US – Putnam Investments has reached agreement with the Securities and Exchange Commission over its alleged failure to control the market timing activities of some of its staff.

But Attorney General Eliot Spitzer said his investigation goes on - and that the agreement fails to address critical issues.

“Under the terms of the order agreed to today, Putnam will institute a number of remedial actions,” the asset manager, part of Marsh & McLennan, said in a statement.

“These include new employee trading restrictions, enhanced employee trading compliance, and oversight by an independent third party and the SEC of the calculation of the amount of restitution to be made by Putnam for losses attributable to excessive short-term trading by Putnam employees.”

Putnam would also retain an independent compliance consultant, undertake periodic compliance reviews and be certified for compliance with the SEC.

“The order also contemplates civil monetary penalties to be determined at a later date,” it added. Putnam is not admitting or denying any violations.

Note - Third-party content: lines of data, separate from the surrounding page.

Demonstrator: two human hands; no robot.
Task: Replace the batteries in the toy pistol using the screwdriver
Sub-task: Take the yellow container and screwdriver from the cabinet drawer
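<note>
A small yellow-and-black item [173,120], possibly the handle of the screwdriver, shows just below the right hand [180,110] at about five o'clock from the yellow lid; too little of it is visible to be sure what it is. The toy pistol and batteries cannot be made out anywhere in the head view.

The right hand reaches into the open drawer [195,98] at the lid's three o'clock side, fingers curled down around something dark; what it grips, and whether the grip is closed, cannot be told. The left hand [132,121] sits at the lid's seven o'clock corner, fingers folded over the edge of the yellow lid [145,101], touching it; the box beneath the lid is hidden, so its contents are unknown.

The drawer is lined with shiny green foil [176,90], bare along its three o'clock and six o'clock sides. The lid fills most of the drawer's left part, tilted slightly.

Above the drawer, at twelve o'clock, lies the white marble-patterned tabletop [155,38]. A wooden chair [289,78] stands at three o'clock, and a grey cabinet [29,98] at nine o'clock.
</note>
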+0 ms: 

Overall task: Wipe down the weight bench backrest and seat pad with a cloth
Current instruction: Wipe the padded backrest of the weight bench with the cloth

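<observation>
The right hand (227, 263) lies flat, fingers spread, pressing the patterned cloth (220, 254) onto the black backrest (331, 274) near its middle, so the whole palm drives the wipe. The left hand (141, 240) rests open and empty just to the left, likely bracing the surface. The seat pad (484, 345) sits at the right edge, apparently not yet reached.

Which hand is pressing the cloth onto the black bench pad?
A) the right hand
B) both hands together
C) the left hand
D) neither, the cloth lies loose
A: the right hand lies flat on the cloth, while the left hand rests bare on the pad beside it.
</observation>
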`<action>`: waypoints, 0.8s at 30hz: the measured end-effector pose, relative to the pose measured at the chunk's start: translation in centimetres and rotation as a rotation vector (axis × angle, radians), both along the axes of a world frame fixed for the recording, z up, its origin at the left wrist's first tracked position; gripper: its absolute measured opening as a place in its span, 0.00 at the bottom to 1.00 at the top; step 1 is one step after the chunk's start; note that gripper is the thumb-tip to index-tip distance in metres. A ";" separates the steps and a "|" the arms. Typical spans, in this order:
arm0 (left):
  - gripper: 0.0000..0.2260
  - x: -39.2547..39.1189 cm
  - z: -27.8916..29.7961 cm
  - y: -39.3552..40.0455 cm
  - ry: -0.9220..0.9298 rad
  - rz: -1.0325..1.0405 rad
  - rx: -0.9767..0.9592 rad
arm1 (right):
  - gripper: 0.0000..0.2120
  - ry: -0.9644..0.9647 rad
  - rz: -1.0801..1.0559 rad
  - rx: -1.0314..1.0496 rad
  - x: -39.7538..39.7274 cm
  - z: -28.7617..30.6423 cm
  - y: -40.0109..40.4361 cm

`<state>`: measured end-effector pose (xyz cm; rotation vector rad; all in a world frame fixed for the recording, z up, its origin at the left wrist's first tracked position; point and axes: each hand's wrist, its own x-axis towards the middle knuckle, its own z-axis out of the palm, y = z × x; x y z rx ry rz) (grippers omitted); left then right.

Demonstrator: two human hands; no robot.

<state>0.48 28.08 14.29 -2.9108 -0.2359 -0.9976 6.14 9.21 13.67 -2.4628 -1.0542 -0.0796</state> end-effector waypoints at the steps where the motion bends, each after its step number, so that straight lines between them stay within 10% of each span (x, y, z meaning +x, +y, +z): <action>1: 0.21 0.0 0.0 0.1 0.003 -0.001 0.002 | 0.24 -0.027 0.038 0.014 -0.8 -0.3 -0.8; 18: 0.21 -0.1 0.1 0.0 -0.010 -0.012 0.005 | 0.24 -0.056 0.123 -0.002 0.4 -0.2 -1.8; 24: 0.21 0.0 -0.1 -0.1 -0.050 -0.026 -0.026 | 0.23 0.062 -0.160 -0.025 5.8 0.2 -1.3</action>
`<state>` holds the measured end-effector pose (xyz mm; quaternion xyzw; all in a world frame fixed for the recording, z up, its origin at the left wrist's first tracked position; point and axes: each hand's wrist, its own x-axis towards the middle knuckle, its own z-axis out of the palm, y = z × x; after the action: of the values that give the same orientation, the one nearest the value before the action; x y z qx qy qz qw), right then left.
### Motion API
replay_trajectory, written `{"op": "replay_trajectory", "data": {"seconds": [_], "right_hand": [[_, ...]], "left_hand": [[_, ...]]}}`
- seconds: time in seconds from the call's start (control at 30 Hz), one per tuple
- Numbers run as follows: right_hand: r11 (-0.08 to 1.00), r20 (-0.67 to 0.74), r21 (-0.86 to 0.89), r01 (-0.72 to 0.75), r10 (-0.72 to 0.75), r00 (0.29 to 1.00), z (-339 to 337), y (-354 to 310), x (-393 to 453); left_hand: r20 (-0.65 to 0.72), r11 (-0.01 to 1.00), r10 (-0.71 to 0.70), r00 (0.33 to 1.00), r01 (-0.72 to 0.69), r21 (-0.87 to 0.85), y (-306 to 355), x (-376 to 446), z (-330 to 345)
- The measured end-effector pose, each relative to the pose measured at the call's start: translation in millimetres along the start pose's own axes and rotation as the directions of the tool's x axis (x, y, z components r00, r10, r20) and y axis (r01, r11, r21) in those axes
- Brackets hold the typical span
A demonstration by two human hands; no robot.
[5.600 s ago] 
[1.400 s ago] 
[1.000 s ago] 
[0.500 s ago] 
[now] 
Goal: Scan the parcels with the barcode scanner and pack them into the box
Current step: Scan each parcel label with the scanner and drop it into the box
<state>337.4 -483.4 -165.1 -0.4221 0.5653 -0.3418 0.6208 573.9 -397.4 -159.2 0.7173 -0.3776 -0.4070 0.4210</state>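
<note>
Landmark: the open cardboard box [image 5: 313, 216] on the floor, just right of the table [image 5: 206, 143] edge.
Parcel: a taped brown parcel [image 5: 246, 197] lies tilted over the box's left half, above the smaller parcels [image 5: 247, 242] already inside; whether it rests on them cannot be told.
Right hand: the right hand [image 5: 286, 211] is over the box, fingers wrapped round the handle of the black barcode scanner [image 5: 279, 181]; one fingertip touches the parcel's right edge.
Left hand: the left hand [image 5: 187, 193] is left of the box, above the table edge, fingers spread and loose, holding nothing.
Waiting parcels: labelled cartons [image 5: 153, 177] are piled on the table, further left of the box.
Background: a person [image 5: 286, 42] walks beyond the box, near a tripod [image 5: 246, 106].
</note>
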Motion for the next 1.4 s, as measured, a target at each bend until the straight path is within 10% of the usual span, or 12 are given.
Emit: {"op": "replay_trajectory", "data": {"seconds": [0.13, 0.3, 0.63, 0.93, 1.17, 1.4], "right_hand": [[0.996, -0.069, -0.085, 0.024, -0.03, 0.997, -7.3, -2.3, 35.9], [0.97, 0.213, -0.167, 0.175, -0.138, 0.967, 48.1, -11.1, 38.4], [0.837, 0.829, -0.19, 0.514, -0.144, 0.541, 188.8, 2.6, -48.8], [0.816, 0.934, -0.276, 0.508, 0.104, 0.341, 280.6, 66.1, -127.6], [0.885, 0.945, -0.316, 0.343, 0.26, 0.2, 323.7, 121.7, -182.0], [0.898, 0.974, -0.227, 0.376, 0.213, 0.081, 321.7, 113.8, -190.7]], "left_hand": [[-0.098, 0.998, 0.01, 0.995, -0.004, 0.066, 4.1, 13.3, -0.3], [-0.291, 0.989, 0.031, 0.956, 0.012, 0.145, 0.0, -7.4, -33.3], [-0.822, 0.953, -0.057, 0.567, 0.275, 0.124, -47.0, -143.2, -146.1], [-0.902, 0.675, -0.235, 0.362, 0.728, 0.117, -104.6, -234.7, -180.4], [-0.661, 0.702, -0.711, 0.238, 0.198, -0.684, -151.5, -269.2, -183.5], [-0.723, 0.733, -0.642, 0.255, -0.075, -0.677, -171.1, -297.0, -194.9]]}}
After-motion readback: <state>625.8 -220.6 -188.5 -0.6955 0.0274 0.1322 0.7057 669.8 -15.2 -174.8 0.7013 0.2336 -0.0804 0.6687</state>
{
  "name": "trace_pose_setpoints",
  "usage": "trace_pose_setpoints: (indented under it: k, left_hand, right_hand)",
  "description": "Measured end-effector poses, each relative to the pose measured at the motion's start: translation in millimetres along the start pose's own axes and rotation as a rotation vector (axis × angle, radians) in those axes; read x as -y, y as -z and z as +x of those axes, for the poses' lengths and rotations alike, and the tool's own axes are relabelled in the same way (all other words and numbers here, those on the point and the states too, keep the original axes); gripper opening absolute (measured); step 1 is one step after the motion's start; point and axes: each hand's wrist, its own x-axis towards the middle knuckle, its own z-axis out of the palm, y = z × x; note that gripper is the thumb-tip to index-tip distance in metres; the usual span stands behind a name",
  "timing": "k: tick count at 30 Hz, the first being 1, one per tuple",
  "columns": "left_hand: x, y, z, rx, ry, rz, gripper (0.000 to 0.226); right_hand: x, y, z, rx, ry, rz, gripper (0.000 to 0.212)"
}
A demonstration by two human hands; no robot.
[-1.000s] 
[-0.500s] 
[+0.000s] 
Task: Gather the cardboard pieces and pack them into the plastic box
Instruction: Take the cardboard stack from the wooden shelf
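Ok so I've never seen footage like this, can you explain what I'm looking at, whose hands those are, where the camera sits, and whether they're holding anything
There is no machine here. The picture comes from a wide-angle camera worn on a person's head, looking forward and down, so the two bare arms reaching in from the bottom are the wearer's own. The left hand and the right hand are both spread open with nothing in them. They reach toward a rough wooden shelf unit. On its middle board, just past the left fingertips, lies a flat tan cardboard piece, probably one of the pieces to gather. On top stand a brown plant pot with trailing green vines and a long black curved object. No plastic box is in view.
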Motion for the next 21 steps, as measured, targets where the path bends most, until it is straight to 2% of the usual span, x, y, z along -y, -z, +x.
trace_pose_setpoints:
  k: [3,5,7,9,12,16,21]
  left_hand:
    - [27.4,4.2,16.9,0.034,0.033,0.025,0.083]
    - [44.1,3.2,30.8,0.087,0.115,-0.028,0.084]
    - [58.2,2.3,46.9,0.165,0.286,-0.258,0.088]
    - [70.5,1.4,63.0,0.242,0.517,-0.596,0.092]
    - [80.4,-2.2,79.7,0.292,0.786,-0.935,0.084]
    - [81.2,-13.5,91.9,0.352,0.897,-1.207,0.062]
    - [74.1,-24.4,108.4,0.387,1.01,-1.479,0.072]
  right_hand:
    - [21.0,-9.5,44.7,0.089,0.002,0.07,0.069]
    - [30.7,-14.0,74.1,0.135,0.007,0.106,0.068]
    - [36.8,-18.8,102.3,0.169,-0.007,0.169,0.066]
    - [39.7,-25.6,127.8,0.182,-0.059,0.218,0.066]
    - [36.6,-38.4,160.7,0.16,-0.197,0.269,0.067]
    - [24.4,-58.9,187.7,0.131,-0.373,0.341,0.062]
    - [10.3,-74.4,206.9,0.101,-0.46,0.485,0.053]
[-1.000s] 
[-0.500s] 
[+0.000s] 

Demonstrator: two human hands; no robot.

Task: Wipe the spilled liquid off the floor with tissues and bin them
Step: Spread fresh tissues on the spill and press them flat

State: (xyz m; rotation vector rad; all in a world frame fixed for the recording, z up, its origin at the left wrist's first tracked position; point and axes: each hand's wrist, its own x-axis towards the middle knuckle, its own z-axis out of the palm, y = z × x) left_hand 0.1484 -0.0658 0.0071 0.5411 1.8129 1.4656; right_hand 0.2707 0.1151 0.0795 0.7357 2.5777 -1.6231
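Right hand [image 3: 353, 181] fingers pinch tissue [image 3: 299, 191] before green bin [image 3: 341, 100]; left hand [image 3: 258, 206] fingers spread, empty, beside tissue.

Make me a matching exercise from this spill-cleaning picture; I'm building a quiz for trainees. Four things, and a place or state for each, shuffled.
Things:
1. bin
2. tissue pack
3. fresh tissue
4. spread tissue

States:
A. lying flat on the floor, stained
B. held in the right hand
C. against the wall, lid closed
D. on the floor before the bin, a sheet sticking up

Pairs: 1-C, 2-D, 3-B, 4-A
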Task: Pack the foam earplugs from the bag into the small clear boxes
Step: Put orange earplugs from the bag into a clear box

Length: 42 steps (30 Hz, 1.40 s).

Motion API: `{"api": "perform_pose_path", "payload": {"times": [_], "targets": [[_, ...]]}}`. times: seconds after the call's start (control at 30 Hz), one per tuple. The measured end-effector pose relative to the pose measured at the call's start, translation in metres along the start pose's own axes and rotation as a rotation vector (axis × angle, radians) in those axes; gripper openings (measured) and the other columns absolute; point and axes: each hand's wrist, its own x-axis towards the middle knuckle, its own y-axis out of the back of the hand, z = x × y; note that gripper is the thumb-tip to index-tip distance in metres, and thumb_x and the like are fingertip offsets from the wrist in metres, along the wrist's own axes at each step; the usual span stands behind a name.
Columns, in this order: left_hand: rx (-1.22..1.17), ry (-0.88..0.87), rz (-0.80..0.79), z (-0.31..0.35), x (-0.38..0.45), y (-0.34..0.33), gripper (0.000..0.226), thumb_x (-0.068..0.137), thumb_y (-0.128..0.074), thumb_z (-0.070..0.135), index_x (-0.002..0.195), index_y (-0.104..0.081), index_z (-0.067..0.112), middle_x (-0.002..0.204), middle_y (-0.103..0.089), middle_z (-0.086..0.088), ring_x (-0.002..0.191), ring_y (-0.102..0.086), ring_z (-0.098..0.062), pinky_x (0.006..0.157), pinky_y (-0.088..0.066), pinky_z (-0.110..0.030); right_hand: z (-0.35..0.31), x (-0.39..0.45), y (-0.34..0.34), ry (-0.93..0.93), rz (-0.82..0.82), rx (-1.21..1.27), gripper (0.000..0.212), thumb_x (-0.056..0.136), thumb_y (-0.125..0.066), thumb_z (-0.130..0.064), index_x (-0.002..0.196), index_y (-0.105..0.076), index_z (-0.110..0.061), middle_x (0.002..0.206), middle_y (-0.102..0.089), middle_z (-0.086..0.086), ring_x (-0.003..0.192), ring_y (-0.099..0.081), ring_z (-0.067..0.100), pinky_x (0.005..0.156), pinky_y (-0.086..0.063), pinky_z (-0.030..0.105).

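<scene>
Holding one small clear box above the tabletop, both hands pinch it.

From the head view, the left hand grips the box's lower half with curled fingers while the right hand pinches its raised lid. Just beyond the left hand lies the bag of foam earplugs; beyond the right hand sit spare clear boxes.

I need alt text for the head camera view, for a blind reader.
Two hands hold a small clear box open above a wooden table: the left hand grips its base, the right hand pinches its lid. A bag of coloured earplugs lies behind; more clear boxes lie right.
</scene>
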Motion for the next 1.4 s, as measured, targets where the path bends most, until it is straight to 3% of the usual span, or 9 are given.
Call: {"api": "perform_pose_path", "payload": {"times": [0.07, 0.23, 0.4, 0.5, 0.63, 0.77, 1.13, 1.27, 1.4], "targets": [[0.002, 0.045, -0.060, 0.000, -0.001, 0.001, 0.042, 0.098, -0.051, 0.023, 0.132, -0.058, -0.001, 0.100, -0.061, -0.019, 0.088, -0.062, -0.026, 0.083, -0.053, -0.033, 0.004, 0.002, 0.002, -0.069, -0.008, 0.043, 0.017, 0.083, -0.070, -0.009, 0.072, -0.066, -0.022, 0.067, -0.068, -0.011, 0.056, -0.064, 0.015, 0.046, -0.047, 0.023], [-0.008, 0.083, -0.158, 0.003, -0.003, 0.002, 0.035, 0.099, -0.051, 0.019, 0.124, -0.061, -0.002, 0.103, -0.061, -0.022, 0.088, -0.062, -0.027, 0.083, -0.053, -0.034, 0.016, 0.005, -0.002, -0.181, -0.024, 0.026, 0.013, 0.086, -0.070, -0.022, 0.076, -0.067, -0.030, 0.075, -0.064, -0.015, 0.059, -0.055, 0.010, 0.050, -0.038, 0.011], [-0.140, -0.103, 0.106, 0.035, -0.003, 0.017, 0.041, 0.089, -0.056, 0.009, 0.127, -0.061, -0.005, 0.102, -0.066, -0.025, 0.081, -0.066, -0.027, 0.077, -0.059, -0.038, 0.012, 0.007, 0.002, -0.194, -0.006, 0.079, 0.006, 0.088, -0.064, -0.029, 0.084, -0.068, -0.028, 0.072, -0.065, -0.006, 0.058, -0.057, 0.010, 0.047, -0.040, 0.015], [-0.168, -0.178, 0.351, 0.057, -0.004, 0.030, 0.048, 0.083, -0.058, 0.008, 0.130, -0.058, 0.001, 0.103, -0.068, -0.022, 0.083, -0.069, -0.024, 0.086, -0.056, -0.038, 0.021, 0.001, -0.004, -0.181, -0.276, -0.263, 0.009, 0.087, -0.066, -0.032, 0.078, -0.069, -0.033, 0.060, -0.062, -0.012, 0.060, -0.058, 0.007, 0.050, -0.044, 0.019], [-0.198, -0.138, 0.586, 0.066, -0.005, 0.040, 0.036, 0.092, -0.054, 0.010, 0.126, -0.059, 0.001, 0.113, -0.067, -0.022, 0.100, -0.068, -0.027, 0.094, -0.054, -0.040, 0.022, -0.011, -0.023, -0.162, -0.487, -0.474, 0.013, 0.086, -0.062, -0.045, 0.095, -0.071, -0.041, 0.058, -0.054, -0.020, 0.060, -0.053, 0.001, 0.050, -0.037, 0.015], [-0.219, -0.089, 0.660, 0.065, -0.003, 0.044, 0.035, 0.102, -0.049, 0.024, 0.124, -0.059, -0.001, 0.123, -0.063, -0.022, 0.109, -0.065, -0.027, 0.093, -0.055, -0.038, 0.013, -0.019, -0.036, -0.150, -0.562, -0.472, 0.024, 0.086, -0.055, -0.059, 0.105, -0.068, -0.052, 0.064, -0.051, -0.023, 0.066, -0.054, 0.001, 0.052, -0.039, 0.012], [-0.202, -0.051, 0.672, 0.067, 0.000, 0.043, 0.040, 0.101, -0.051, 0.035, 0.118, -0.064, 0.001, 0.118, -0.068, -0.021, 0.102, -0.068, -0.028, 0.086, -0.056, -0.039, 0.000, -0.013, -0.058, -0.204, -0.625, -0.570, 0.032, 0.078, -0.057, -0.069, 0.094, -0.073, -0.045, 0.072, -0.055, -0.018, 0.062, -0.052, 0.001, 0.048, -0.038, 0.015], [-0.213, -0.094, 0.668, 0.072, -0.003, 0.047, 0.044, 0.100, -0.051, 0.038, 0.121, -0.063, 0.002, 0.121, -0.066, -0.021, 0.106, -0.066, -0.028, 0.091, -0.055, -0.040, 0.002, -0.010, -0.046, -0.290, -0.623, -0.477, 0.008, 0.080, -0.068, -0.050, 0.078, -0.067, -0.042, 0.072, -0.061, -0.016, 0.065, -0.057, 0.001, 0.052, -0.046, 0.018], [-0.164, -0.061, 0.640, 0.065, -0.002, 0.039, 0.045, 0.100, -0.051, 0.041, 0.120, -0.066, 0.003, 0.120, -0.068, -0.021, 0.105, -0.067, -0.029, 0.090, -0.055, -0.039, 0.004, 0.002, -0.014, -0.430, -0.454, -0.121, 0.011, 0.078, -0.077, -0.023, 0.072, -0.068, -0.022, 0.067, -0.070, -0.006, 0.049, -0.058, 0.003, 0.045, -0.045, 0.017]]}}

"This agreement underscores our commitment to address the issues at Putnam swiftly and thoroughly in the interests of our investors, clients, and employees," said Putnam’s new president and chief executive Charles Haldeman.

Attorney General Spitzer said the measures “represent only a starting point for needed industry reforms in fund governance and oversight and do not address crucial issues involving restitution to fund holders, fines and penalties”.

He added: “Most important, the agreement does not address fundamental issues pertaining to the structural reforms necessary to ensure that investors are charged the lowest possible fees.”

He said that mutual funds have agreed to fees that benefit management companies at the expense of investors. “As such, this document fails to address the critical issue facing mutual fund governance. The SEC's document should not be viewed as a template for settlement with our office. Our investigation of Putnam is continuing.”